Photo is the Chapel of the Holy Family in East Burke, Vermont, where I mountain bike. Great place to meditate.
I want to preface two things. First, the memoir is a series of vignettes that are nonlinear. The narrative jumps around in time, connected by various themes and symbols—such as faith, mortality, body, soul—instead of a linear plot. It also mirrors how flashes of a specific memory can flood your mind at any moment, triggered by your senses, the smell of apple pie or Pearl Jam pops up on your playlist.
Since memories can appear vague, I had to interview family members, who, in essence, were historians. I am grateful my aunts and cousins helped shape my mother's story, describing hazy events in my youth, and numerous stories about her teenage years. As I often note, my mother was an ordinary person doing extraordinary things in her short life. And I truly believe this is common among a majority of people on this planet.
Opening Vignette (Chapter One—if there were chapters)
“Why are we going to church?"
It was a midweek morning during summer vacation, and I was missing a kickball game—free and fun recreation for all of us kids in our neighborhood.
“I need to confess my sins, and you, do too, Steve,” my mother said, taking her eyes off the road to smile at me momentarily. Her dimples curled. Her ivory teeth glistened.
“Confess? Why?”
“Because I want to go to Heaven, and you should too,” my mother answered quickly, glancing at me with another broad and winsome smile.
“How do you know Heaven exists?” At eleven years old, I knew only of Heaven as a place where dreams might, if I remained free of sin, come true. But on this morning, that place, where wonderful things most certainly occurred absent of sin, was my elementary school gym, a place where my friends were running around, kicking and dodging and throwing a rubber red ball furiously. I was skeptical about dreams materializing in an empty, musty church, where the oppressive smell of frankincense and myrrh would certainly cling to my clothes for the rest of the day, reminding me that play and church differed greatly.
“I don’t know if Heaven exists,” my mother said. She did not smile this time. She was fixated on the road ahead, surrounded by sluggish cars scorched by a sweltering sun.
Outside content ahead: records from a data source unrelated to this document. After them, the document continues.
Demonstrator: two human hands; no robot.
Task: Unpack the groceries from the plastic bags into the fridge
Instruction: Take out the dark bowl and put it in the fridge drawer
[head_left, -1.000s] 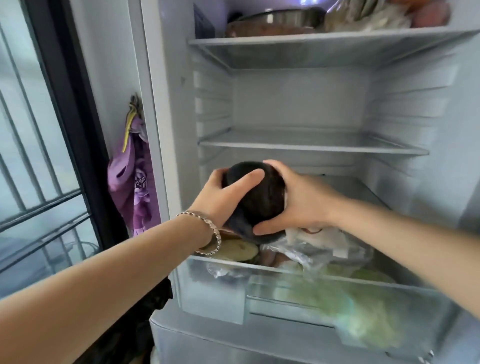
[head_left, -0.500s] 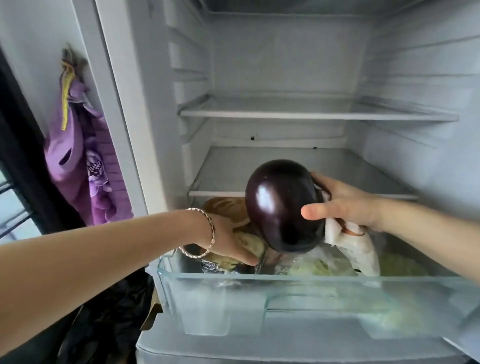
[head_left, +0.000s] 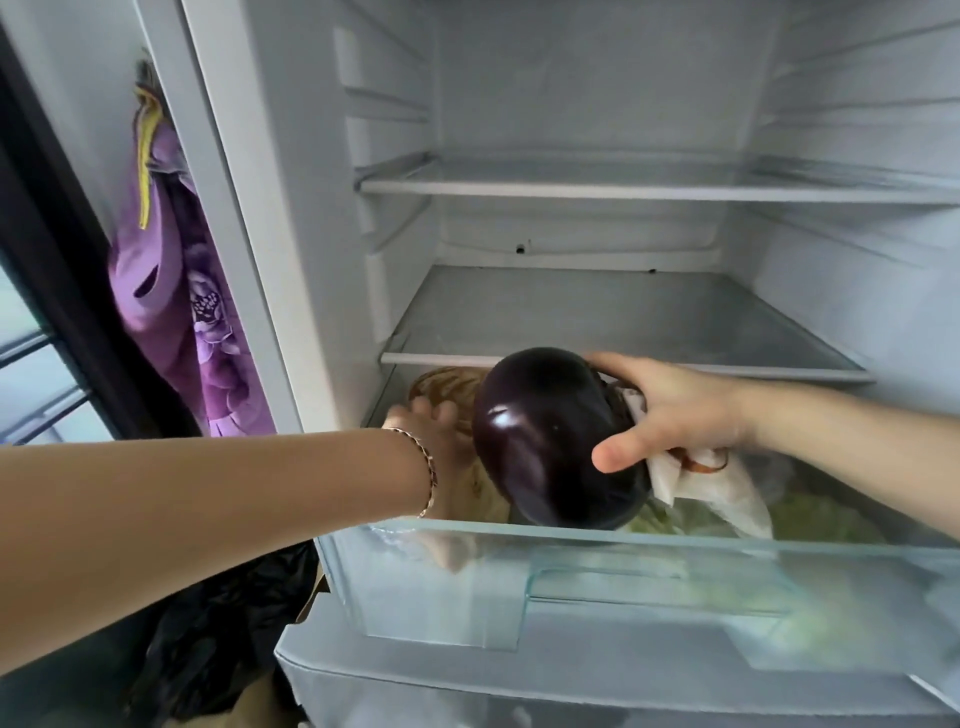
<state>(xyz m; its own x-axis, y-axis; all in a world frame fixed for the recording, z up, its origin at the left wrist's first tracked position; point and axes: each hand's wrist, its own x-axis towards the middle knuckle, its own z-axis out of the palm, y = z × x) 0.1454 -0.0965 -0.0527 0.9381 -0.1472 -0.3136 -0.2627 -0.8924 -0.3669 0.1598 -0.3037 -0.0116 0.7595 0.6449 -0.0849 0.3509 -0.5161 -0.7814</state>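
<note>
Unpacking partly done: leafy greens and wrapped items are seen lying in the pulled-out crisper drawer, while a black bag on the floor may hold more. A glossy aubergine is held just above the drawer's middle, gripped by the right hand, thumb across its near face, fingers over its far side. The left hand is reached into the drawer's left end, just beside the aubergine; its grasp cannot be told
</note>
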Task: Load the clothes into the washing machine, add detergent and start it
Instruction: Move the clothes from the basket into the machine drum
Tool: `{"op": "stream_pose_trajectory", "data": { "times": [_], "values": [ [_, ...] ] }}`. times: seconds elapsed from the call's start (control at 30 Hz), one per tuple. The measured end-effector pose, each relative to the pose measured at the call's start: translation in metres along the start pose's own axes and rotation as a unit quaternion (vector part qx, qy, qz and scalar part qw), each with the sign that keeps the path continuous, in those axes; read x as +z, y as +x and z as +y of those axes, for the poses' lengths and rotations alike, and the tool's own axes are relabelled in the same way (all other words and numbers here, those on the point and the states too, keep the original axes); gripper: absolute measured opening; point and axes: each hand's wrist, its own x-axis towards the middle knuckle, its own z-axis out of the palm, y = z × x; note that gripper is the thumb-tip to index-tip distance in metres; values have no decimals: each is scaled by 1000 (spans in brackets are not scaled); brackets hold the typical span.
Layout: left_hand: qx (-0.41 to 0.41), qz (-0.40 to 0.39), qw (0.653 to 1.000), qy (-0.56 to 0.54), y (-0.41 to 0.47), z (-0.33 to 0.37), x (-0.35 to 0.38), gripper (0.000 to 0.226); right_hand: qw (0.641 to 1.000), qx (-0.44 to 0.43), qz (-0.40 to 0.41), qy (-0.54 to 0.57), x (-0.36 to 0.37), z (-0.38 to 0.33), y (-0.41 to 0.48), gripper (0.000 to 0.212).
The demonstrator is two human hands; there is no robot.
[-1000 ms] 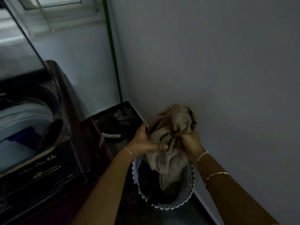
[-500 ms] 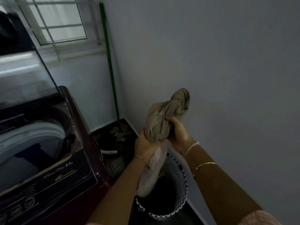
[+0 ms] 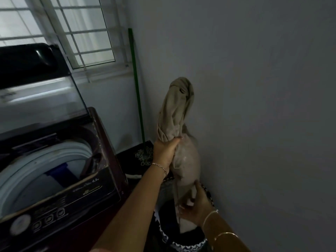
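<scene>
Far left of the fingers, the washer point(image 3: 60, 179) stands with its lid point(image 3: 36, 91) raised upright at the back edge. The tub mouth point(image 3: 45, 160) is open and unobstructed from above; its white rim curves round to the front panel point(image 3: 60, 202), whose near edge carries round buttons. Something blue point(image 3: 58, 171) lies inside the tub. The washer's right edge runs just beside the left forearm, with a narrow strip of dark floor point(image 3: 131, 153) between machine and wall corner.

Behind the left hand, a green pole point(image 3: 138, 97) leans in the corner below the barred window point(image 3: 60, 31), its mop head point(image 3: 145, 157) on the floor.

The left hand point(image 3: 165, 150) is raised, fingers closed tight around the middle of the beige garment point(image 3: 176, 110). Above the fist the cloth stands up in a bunch close to the right wall point(image 3: 254, 106); whether it touches the wall cannot be told. Below the fist it hangs down towards the basket point(image 3: 187, 240).

The right hand point(image 3: 196, 206) is lower, just above the basket rim, fingers curled on the garment's hanging lower part, the forefinger extended up against the cloth. The basket sits hard in the corner, beside the wall, dark contents inside. Open air lies between the left fist and the tub mouth.
</scene>
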Motion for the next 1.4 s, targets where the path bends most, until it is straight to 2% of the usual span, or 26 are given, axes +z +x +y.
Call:
{"op": "stream_pose_trajectory", "data": {
  "times": [0.1,0.23,0.37,0.43,0.53,0.57,0.67,0.7,0.8,0.9,0.97,1.1,1.17,1.3,1.4],
  "values": [
    [-54,-54,995,-71,-7,15,-6,46,998,-33,-43,39,9,-6,-8,87],
    [-149,-83,980,-100,-13,32,-25,42,983,-87,-121,111,24,-26,-20,72],
    [-182,-97,974,-93,-24,37,-50,38,978,-137,-152,37,43,-40,-28,47],
    [-189,-100,971,-103,-27,36,-58,40,980,-135,-147,-16,55,-44,-33,45],
    [-173,-64,971,-149,-23,37,-61,58,974,-158,-141,-83,66,-48,-39,51],
    [-174,-40,971,-156,-20,38,-61,63,970,-160,-146,-108,69,-48,-41,46],
    [-181,-35,970,-158,-16,36,-65,66,959,-194,-119,-171,78,-53,-53,36],
    [-185,-50,969,-158,-12,33,-69,67,954,-198,-120,-190,82,-56,-55,37],
    [-183,-104,975,-70,-15,32,-78,51,934,-216,-120,-258,92,-66,-67,35],
    [-188,-143,972,3,-17,39,-80,67,890,-274,-153,-332,98,-78,-74,23],
    [-166,-174,970,27,-16,42,-81,77,860,-299,-162,-381,104,-84,-84,29],
    [-131,-220,966,-20,-14,46,-79,86,819,-333,-160,-439,115,-95,-105,17],
    [-109,-235,966,-1,-15,51,-74,86,804,-338,-161,-462,122,-101,-113,18],
    [-69,-224,972,-2,-16,63,-66,79,812,-328,-186,-446,139,-112,-128,22],
    [-38,-168,984,-34,-13,71,-63,42,847,-302,-235,-369,152,-118,-134,28]
  ]
}}
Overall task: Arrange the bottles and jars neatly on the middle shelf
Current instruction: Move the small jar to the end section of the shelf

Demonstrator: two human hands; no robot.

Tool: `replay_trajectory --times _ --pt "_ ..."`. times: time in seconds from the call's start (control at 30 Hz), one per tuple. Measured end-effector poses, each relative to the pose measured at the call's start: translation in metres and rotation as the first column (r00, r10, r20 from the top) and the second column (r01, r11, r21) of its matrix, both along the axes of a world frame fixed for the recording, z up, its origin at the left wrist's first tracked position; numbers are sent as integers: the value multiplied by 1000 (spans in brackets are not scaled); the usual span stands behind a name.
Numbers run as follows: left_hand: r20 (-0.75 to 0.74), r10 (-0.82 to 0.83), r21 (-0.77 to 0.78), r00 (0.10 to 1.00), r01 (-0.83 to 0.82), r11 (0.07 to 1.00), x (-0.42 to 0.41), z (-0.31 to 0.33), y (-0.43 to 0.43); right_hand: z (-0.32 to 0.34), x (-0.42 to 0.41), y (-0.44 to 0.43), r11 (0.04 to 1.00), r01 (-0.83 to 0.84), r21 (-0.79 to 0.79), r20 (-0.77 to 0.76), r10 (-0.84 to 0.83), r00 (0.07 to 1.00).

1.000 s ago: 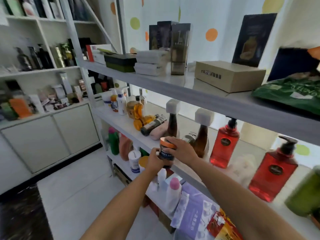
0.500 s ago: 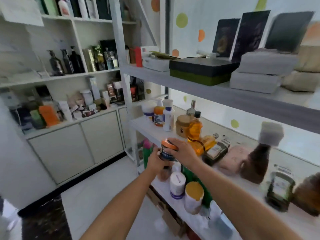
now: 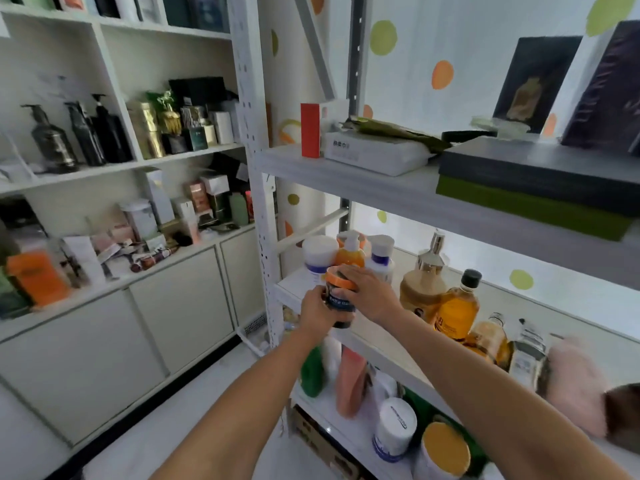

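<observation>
Two hands hold one dark jar [image 3: 340, 299] with an orange lid in front of the left end of the middle shelf [image 3: 391, 344], just off its front edge. The left hand [image 3: 317, 311] wraps the jar's body from the left, fingers curled around the label. The right hand [image 3: 369, 294] covers the lid and upper right side, fingers bent down over the orange rim. Both forearms reach up from the bottom of the view. Behind the jar, at the shelf's left end, stand a white jar [image 3: 319, 256], an orange pump bottle [image 3: 350, 252] and a white bottle [image 3: 381, 258], close together and upright. To the right of them stands a tan bottle [image 3: 423, 289] with a silver top, and just in front of it an amber bottle [image 3: 458, 308] with a black cap, also upright. Further right, a second amber bottle [image 3: 488, 337] and a clear bottle [image 3: 528, 351] lie on their sides, next to a pink pouch [image 3: 576, 382] that is blurred. A brown shape at the far right edge is too blurred to tell. On the shelf above sit a red box [image 3: 310, 129], a white pack [image 3: 375, 154] and a dark box [image 3: 540, 168] stacked on a green one. On the shelf below stand a green bottle [image 3: 311, 374], a pink tube [image 3: 350, 382], a white tub [image 3: 394, 427] and a yellow-lidded tub [image 3: 445, 448]. To the left, a white wall unit [image 3: 114, 161] holds black pump bottles and many small boxes.
</observation>
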State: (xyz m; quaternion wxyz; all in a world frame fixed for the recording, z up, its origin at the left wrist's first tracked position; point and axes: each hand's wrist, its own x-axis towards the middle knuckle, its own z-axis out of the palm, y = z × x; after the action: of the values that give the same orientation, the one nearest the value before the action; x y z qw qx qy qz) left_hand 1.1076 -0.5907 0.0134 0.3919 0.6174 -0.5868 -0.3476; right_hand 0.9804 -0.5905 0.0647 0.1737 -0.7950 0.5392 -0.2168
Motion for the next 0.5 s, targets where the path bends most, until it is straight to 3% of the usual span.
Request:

We were in a 1977 Ford LTD, a behemoth mound of brown-coated metal barely controlled by my mother, who rarely drove while she was married to my father, making her experience of driving a car with power steering profoundly limited. She liked to grip the steering wheel at the eleven and one o’clock positions instead of the preferred ten and two o’clock. This made her knuckles look like teeth biting into the sun-baked dash. With her body only inches from the steering wheel, wearing bug-eyed sunglasses of the ‘70s, which she loved and would not be seen in public without, my mother looked like a praying mantis piloting a battleship. When she drove, the car swayed to and fro, drifting across the median, buoyed by some mysterious force. I did not have the heart to tell her that I felt far safer when my older sister, Chris, who had just received her learner’s permit, drove the battleship. Such a proclamation would have caused more injury to an already broken heart. Plus, I often thought the mysterious force that kept the car from careening off the road while my mother drove had something to do with her indefatigable belief in a higher power and her longing to be free of sin.
Dutiful. That was my mother, Anne Rose Morrell Rand, a devout Catholic, who believed entrance into such a precious kingdom—a wondrous paradise in her mind—must be earned with conviction. So she prayed ceaselessly: in the morning before her low-wage work as a secretary for the local community college; in the car while delivering her three exuberant children to sporting events; during dinner after preparing a meal that drained the last of her day’s vitality. Just before bed, when it was quiet and dark, she prayed steadfastly, prayed unshakably, prayed passionately. She liked to kneel, with her arms worn like frayed ropes, tethering her body to a neatly arranged bed about to absorb the last of her sweat, and incant Hail Marys. Her forehead resting against her thumbs. Her hands clasping a rosary dangling like a lure. Her prayers were in her eyes, in her gait, and in her dreams of an everlasting life.
“Why go to church if Heaven does not exist?” I was flummoxed, twisting a Rubik’s Cube in the front seat of the brown battleship next to my mother, my towhead barely above the dashboard, glancing from the cube of colors to a bright, summer-day sun, wondering if Heaven had night and day or if I would ever see an angel fall from the sky. I imagined angels often, mostly at night, after praying, and just before sleep. They played on the walls—shadowy wisps encircling my younger brother and me—dancing in the moonlight like marionettes on strings, prancing and jigging to the whims I conjured.
“I go to church to remind myself that I do not need to know for sure that Heaven exists. I just need to have faith that it does.”
My mother turned into the parking lot of Immaculate Heart of Mary, a small Roman Catholic church made of red bricks near our house in Corning, New York. The car lacked grace as it bounced into an empty space. My mother parked near the entrance and stashed her sunglasses in her purse. Then she looked at me. “Let’s go to confession, then meet with Father Rogers about you becoming an altar boy.”